I’m talking about the Oracle layoffs—30,000 people deleted from a payroll at 6:00 AM by a corporate noun with no face. But this isn’t just another post about “tough decisions” and “market headwinds.” It’s about the silence that follows when a decade of loyalty is answered with a DocuSign link at dawn.
I talk about the reality of the corporate trenches: the political capital you burn to protect your team, the weekends spent fixing decks for bosses who don’t know your name, and the quiet, uncredited work that keeps the world turning—only to realize that to the people at the top, you are just “bloat” waiting to be purged.
But more than that, I’m looking at the energy in the room when billionaires talk about AI. I’ve noticed a specific, physical kind of glee in their voices—a glow that comes from describing the elimination of human livelihoods like it’s a successful product launch. I contrast the cold inevitability of Oracle with the choice made by Ikea, who turned 8,500 call center workers into a billion-dollar design force, proving that mass unemployment isn’t a technological necessity—it’s a leadership choice.
We’ve handed the keys to our entertainment, our information, and our democracy to a handful of people who prioritize outrage over joy. Now, we’re handing them the very concept of work.

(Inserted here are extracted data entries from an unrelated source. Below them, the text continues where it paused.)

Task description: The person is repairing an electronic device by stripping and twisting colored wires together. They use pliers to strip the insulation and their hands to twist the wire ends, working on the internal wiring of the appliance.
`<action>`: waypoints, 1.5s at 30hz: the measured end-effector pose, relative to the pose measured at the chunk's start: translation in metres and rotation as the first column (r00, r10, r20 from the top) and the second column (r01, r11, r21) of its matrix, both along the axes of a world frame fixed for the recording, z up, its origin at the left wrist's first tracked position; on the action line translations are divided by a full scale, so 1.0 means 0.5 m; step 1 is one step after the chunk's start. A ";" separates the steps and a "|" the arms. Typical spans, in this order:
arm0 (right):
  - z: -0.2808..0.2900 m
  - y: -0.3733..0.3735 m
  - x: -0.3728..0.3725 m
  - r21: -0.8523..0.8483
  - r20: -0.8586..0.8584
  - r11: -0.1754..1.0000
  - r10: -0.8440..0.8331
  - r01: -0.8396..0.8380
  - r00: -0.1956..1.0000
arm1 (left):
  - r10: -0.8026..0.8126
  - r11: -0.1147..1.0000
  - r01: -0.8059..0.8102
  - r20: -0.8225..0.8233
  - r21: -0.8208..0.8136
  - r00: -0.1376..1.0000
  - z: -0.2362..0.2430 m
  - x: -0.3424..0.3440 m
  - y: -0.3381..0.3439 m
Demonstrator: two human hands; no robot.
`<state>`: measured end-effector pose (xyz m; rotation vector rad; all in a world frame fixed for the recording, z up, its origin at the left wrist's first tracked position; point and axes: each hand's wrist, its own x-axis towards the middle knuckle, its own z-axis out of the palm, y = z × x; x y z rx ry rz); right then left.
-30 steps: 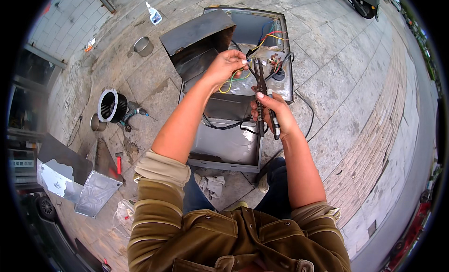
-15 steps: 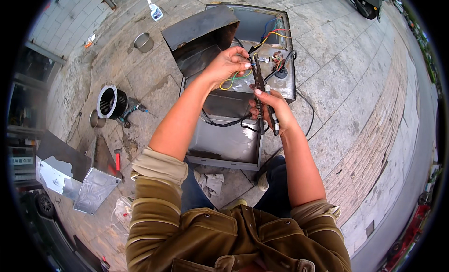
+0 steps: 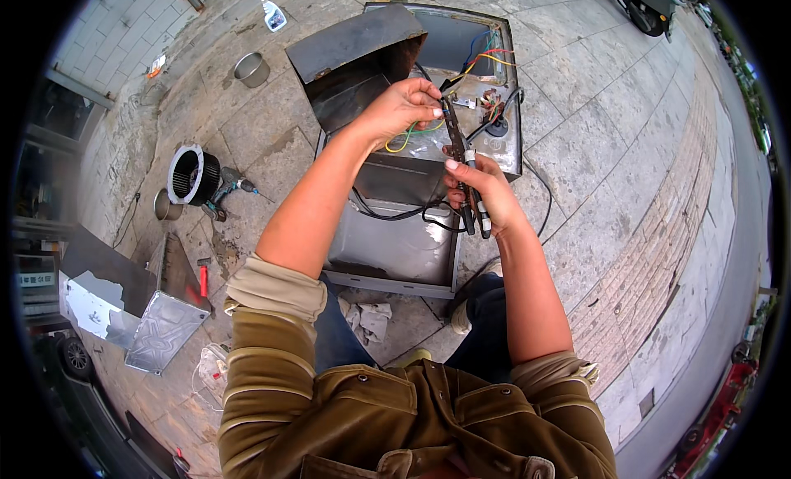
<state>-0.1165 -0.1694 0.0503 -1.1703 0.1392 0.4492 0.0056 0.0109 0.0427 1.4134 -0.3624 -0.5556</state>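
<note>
My right hand (image 3: 483, 189) grips long, dark pliers (image 3: 453, 133) with worn, partly pale handles. Their jaws reach up to my left hand (image 3: 397, 115), whose fingers pinch thin wire at the tips; exactly what the jaws hold is hidden. A yellow-and-green wire (image 3: 395, 147) loops below those fingers. Both hands are over an open steel appliance housing (image 3: 517, 133), with a raised dark hood section (image 3: 346, 42) at its left, coloured wires (image 3: 482, 54) in the back compartment and a round black part (image 3: 497, 127) with cables beside the pliers.
Around the housing lie a spray bottle (image 3: 273, 16), metal cups (image 3: 251, 69), a fan wheel (image 3: 193, 176), a drill (image 3: 222, 199), a red-handled hammer (image 3: 203, 283), folded sheet metal (image 3: 165, 331) and a rag (image 3: 371, 321). Parked vehicles (image 3: 638, 5) stand at the edges.
The plier jaws have come up against my left fingertips, and the handles in my right hand look closer together. The view has shifted slightly, with the housing higher in it.
</note>
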 end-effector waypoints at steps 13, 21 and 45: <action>0.004 0.006 -0.002 -0.255 0.095 0.966 -0.006 0.030 0.995 | -0.084 0.987 0.072 0.078 0.146 0.993 0.026 0.016 0.000; -0.011 0.014 -0.003 -0.362 0.191 0.926 -0.039 0.107 0.981 | -0.078 0.984 0.063 0.090 0.164 0.993 0.034 0.015 -0.005; -0.033 0.015 -0.021 -0.470 0.396 0.829 -0.109 0.303 0.912 | -0.110 0.973 0.085 0.105 0.214 0.988 0.039 0.019 -0.031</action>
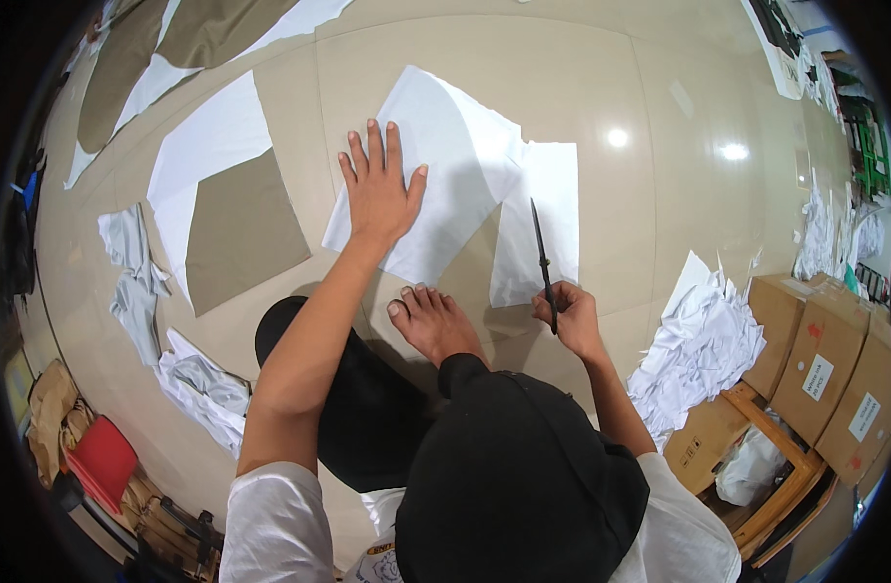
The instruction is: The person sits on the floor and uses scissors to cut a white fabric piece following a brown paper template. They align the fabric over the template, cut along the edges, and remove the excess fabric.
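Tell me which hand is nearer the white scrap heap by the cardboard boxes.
Right. The right hand, holding scissors, is left of the white scrap heap, apart from it; the left hand lies flat on white fabric, farther left.

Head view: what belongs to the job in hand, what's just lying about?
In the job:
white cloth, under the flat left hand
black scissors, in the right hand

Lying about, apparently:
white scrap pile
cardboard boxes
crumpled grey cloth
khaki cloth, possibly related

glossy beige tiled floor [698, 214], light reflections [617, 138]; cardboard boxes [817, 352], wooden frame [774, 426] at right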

I’m not technophobic; I’m building a company with AI right now. I believe in the tool. But I don’t believe the people sending 6:00 AM termination emails are dreaming of a better world for you. They’re dreaming of a world that is clean, profitable, and entirely unburdened by the “inconvenience” of human beings.
This episode is a question about what we are actually building towards. Because if progress means reaching 30,000 people via email before sunrise to tell them they no longer exist—who is that progress actually for?